TASK PROMPT
Find every line containing the string "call" in the data below, and report how many there are, with no other words.
------------------------------------------------------------------------
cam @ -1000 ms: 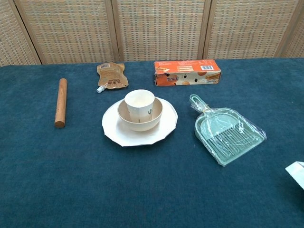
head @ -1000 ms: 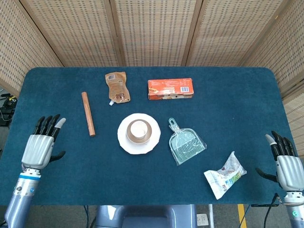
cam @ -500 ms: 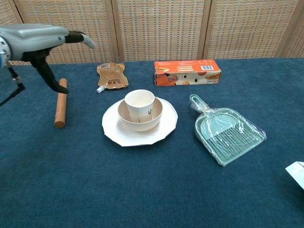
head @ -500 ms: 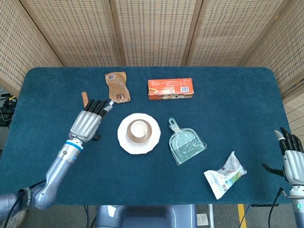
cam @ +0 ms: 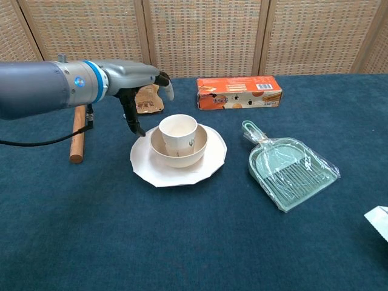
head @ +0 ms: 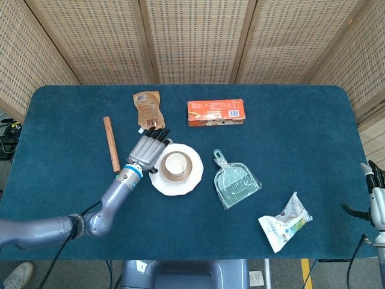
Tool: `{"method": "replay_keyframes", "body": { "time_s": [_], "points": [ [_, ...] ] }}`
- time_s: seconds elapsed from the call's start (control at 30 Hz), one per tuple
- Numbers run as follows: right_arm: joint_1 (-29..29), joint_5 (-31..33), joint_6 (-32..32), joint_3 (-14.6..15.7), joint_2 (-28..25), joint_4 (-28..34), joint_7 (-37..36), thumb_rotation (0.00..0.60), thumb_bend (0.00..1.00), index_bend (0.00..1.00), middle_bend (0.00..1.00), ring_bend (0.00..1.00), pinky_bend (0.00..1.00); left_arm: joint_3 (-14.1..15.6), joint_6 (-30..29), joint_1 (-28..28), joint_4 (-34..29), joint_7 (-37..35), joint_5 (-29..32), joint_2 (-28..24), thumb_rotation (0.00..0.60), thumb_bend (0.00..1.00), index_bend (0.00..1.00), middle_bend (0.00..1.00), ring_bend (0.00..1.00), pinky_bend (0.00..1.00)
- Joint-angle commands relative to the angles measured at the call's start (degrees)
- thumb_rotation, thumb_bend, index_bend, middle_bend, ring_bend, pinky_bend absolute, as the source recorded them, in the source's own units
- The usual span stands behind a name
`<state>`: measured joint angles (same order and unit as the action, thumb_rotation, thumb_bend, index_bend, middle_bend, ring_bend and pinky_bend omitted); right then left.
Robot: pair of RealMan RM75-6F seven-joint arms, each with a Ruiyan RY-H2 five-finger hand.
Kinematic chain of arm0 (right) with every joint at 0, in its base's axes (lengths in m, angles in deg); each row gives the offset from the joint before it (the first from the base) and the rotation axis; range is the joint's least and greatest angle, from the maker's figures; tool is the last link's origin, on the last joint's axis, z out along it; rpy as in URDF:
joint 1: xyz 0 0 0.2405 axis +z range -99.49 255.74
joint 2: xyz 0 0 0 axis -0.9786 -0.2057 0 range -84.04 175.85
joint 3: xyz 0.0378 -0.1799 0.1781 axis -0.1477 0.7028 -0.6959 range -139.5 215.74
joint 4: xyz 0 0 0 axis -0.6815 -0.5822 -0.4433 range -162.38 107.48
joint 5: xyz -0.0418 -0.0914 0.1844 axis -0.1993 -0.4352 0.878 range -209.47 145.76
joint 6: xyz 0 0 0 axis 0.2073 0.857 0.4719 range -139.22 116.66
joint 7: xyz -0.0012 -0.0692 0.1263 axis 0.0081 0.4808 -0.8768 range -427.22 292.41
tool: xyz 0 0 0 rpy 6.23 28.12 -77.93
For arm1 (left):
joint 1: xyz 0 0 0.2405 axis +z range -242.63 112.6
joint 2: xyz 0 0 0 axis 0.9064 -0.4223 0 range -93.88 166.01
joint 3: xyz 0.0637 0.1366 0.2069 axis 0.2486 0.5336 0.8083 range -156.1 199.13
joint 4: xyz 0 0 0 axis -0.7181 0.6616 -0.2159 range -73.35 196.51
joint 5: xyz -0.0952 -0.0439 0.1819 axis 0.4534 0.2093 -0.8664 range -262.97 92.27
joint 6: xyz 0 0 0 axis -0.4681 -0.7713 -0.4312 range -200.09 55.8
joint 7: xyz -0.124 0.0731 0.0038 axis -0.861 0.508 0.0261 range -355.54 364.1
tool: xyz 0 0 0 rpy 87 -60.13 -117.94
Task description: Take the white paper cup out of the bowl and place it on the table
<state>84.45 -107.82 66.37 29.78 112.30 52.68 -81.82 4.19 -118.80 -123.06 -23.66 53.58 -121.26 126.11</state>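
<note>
The white paper cup (head: 175, 163) (cam: 178, 132) stands upright inside a beige bowl (head: 165, 174) (cam: 195, 154), which sits on a white plate (head: 178, 187) (cam: 157, 170) near the table's middle. My left hand (head: 148, 150) (cam: 134, 77) hovers just left of the cup, fingers apart and empty, not touching it. Its thumb hangs down beside the plate's left rim. My right hand (head: 376, 192) shows only at the right edge of the head view, open and far from the cup.
A wooden rod (head: 111, 144) (cam: 77, 130) lies left of the plate. A brown pouch (head: 147, 107) and an orange box (head: 216, 112) (cam: 239, 92) lie behind it. A wrapped green dustpan (head: 234, 182) (cam: 288, 170) sits to the right, a crumpled packet (head: 285, 221) further right.
My left arm has swung in from the table's left edge to beside the bowl. My right hand has drifted further toward the right edge. The cup has not moved.
</note>
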Motion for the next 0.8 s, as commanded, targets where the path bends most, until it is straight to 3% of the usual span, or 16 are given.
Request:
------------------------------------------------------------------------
ANSWER AREA
2